The remaining question is whether the Court should retain jurisdiction over this case in order to assure that the IRS complies with the terms of its order. After careful consideration, the Court concludes that it should not do so. Although it has not located controlling authority on this issue from the court of appeals, the Court believes that the Maxwell decision again provides sound guidance, this time as a counterpoint. In the order accompanying its opinion, theMaxwell court required the IRS to file a status report with the court every ninety days with respect to the portion of the plaintiffs' FOIA request that the court had instructed the IRS to process. 2002 WL 31367754, at *8. After the IRS filed four such reports and explained that it had complied to the fullest extent possible with the court's order, the court entered judgment in favor of the IRS. See Maxwell, Civ.A. No. 00-1953, Dkt. Nos. 37, 39, 41, 44; see also Playboy Enterprises, Inc. v. U.S. Customs Serv., 959 F. Supp. 11, 14 (D.D.C. 1997) (explaining that the court had previously retained jurisdiction over the case to decide whether the plaintiff was entitled to attorney's fees and also "to allow `Plaintiff to move to reopen the case should Plaintiff's subsequent FOIA request[s] for information . . . relating to goods seized by [the defendant] . . . be denied'").

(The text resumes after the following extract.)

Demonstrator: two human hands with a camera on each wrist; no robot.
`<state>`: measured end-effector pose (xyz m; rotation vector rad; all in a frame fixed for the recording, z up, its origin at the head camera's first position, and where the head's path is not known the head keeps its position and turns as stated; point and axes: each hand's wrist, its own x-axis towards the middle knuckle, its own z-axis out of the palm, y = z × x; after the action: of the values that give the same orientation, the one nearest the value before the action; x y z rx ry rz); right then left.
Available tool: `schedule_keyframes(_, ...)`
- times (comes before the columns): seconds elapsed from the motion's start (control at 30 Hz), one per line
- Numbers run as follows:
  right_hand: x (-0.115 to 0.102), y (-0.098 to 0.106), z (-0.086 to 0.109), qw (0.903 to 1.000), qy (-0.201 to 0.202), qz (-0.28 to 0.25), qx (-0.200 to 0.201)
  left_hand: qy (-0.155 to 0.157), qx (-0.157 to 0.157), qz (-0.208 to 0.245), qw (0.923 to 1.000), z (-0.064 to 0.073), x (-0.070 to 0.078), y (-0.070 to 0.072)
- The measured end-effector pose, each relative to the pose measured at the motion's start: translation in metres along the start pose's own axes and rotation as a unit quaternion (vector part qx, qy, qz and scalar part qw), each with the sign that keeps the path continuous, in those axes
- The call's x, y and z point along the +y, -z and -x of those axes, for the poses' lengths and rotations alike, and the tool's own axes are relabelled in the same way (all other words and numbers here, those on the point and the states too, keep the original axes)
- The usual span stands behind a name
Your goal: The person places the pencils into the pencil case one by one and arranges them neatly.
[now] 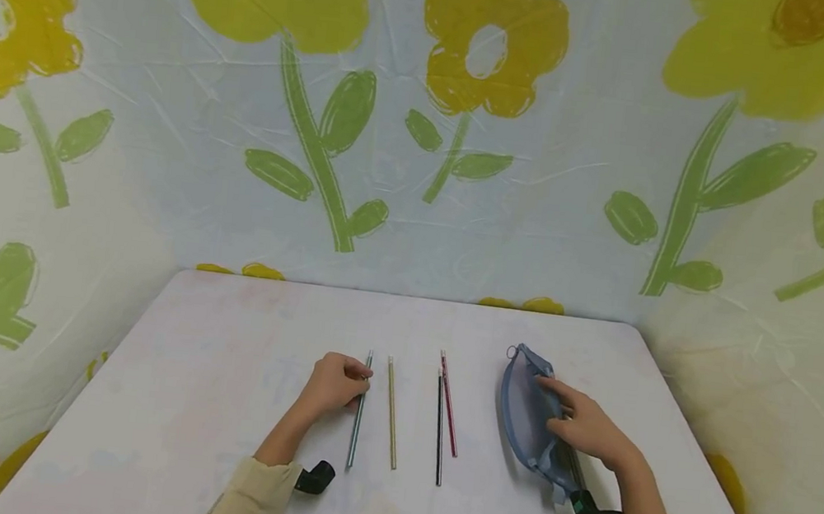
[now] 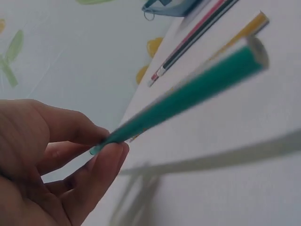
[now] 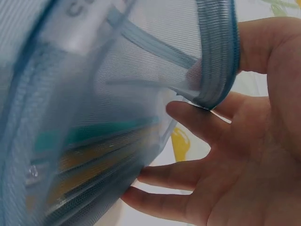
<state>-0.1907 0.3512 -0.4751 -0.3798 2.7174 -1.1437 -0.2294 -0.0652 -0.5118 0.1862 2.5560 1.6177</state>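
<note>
My left hand (image 1: 331,383) pinches a teal pencil (image 1: 354,438) between thumb and fingers. In the left wrist view the pencil (image 2: 188,94) slants up above the white table, its shadow below. On the right, a blue mesh pencil case (image 1: 526,417) gapes along its zip. The right hand (image 1: 588,424) holds the zipped edge, thumb on one side and a finger on the other. Seen from the right wrist, more pencils (image 3: 94,136), teal and yellow-orange among them, show through the mesh of the case.
Between the hands lie a yellow pencil (image 1: 392,416), a black pencil (image 1: 438,446) and a red pencil (image 1: 450,418); the last two nearly touch at their far ends. A flower-printed cloth (image 1: 535,219) hangs behind the table (image 1: 185,368).
</note>
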Motion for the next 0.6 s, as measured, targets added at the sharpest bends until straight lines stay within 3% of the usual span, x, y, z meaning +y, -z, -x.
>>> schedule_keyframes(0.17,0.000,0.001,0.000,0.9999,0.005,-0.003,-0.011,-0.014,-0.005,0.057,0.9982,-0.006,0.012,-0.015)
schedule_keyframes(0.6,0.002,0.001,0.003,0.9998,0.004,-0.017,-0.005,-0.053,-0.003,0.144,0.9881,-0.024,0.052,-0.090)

Unlike in Maxwell, however, the circumstances of the present case do not necessitate extensive, or even any, judicial supervision. Requiring the IRS to file a status report with respect to requests filed by only one set of plaintiffs — as opposed to the more than 500 in Maxwell — would not materially benefit either the plaintiffs or the Court, or serve the interest of judicial economy. Because the Court is ordering the IRS to process plaintiffs' twenty-six FOIA requests in accordance with its standard procedures, the next steps in this matter will occur exclusively at the agency level. Indeed, once the IRS has granted or denied plaintiffs' requests, plaintiffs can return to this Court only after exhausting the available administrative appeals. To retain jurisdiction and impose additional requirements on the IRS might unduly interfere with the FOIA process at the agency level and risk short-circuiting Congress's chosen scheme for judicial review of an executive agency's compliance with its obligations under FOIA. The Court therefore concludes that the appropriate course is to dismiss plaintiffs' suit without prejudice. If plaintiffs again seek judicial review of adverse agency determinations with respect to the twenty-six requests at issue, their suit should be treated as a "related case" and assigned to this Court pursuant to LCvR 40.5(a)(4) (c).
CONCLUSION
For the foregoing reasons, plaintiffs' motion for summary judgment is denied, defendants' motion for summary judgment is granted in part and denied in part, and defendants will be required to reevaluate twenty-six of plaintiffs' FOIA requests in accordance with this Memorandum Opinion. A separate order has been posted on this date.